Assignment: Begin the reply with the line containing "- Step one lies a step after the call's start" and end it with the final line of the listing, reproducing every line between exactly and adding nothing.
Top of Available data
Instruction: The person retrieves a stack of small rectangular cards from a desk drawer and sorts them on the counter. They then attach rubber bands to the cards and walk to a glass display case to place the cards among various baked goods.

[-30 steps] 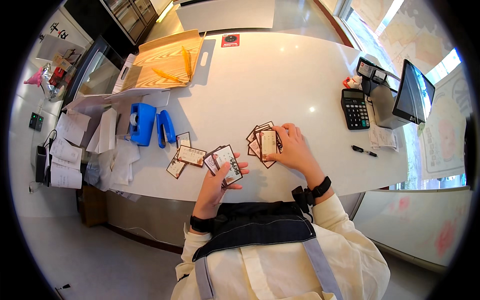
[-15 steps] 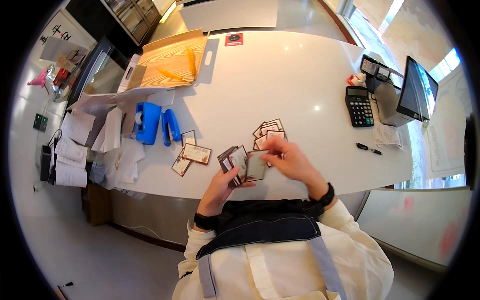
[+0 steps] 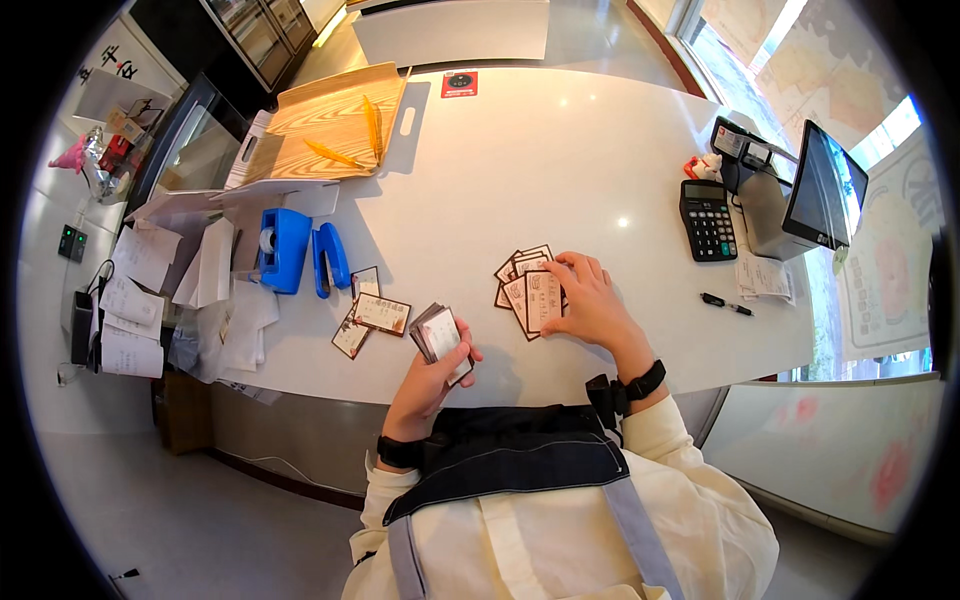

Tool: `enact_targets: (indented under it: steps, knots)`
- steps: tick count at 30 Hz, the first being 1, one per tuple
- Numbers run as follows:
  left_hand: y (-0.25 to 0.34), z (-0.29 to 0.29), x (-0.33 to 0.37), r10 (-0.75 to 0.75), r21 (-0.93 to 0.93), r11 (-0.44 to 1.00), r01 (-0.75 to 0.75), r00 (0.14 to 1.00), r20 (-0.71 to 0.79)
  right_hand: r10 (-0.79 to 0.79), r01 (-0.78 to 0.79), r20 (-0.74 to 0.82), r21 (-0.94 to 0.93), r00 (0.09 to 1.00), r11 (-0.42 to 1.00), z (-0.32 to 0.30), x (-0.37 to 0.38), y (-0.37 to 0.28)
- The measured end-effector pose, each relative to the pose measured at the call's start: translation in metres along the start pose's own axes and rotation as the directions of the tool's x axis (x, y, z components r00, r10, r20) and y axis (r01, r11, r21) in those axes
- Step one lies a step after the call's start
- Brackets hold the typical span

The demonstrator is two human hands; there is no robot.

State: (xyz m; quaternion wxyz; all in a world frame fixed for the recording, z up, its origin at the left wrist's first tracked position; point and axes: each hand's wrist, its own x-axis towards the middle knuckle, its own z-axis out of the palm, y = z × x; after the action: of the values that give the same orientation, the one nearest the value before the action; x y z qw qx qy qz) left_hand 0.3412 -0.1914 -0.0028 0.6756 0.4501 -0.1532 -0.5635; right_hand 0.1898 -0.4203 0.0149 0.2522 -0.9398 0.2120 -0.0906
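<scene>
My left hand (image 3: 425, 385) is closed round a stack of small dark-edged cards (image 3: 440, 333), held just above the table's near side. The top card's pale printed face shows, with my thumb on it. Ahead and to the right, my right hand (image 3: 600, 308) grips a card (image 3: 543, 300) by its edge, fingers at the top and thumb at the bottom. That card lies over an overlapping pile of similar cards (image 3: 512, 292) on the table. Left of my left hand, a few more cards (image 3: 383, 314) lie loosely overlapped.
A blue tape dispenser (image 3: 284, 250) and blue stapler (image 3: 330, 260) stand on the left, beside papers (image 3: 140, 300). A wooden tray (image 3: 310, 115) is at the far left. On the right are a calculator (image 3: 708, 220), a pen (image 3: 726, 304) and a screen (image 3: 825, 185).
My right hand has drawn a card away from the left hand's stack and carried it right onto the pile. The left hand has moved slightly left, its cards now squarer together.
</scene>
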Motion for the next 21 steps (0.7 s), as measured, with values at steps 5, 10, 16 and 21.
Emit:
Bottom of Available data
Output of the exercise:
- Step one lies a step after the call's start
- Brackets hold the typical span

The demonstrator is two human hands; there is no robot.

State: (xyz m; quaternion wxyz; all in a world frame fixed for the recording, z up, its origin at the left wrist's first tracked position; point and axes: each hand's wrist, its own x-axis towards the middle knuckle, its own z-axis out of the palm, y = z × x; after the action: of the values that give the same orientation, the one nearest the value before the action; x y z qw qx qy qz) left_hand 0.3412 -0.1914 -0.0028 0.6756 0.4501 -0.1532 -0.5635; right_hand 0.1898 -0.4203 0.0149 0.2522 -0.9398 0.2120 -0.0906
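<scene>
My left hand (image 3: 425, 385) is closed round a stack of small dark-edged cards (image 3: 440, 333), held just above the table's near side. The top card's pale printed face shows, with my thumb on it. Ahead and to the right, my right hand (image 3: 600, 308) grips a card (image 3: 543, 300) by its edge, fingers at the top and thumb at the bottom. That card lies over an overlapping pile of similar cards (image 3: 512, 292) on the table. Left of my left hand, a few more cards (image 3: 383, 314) lie loosely overlapped.
A blue tape dispenser (image 3: 284, 250) and blue stapler (image 3: 330, 260) stand on the left, beside papers (image 3: 140, 300). A wooden tray (image 3: 310, 115) is at the far left. On the right are a calculator (image 3: 708, 220), a pen (image 3: 726, 304) and a screen (image 3: 825, 185).
My right hand has drawn a card away from the left hand's stack and carried it right onto the pile. The left hand has moved slightly left, its cards now squarer together.
</scene>
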Motion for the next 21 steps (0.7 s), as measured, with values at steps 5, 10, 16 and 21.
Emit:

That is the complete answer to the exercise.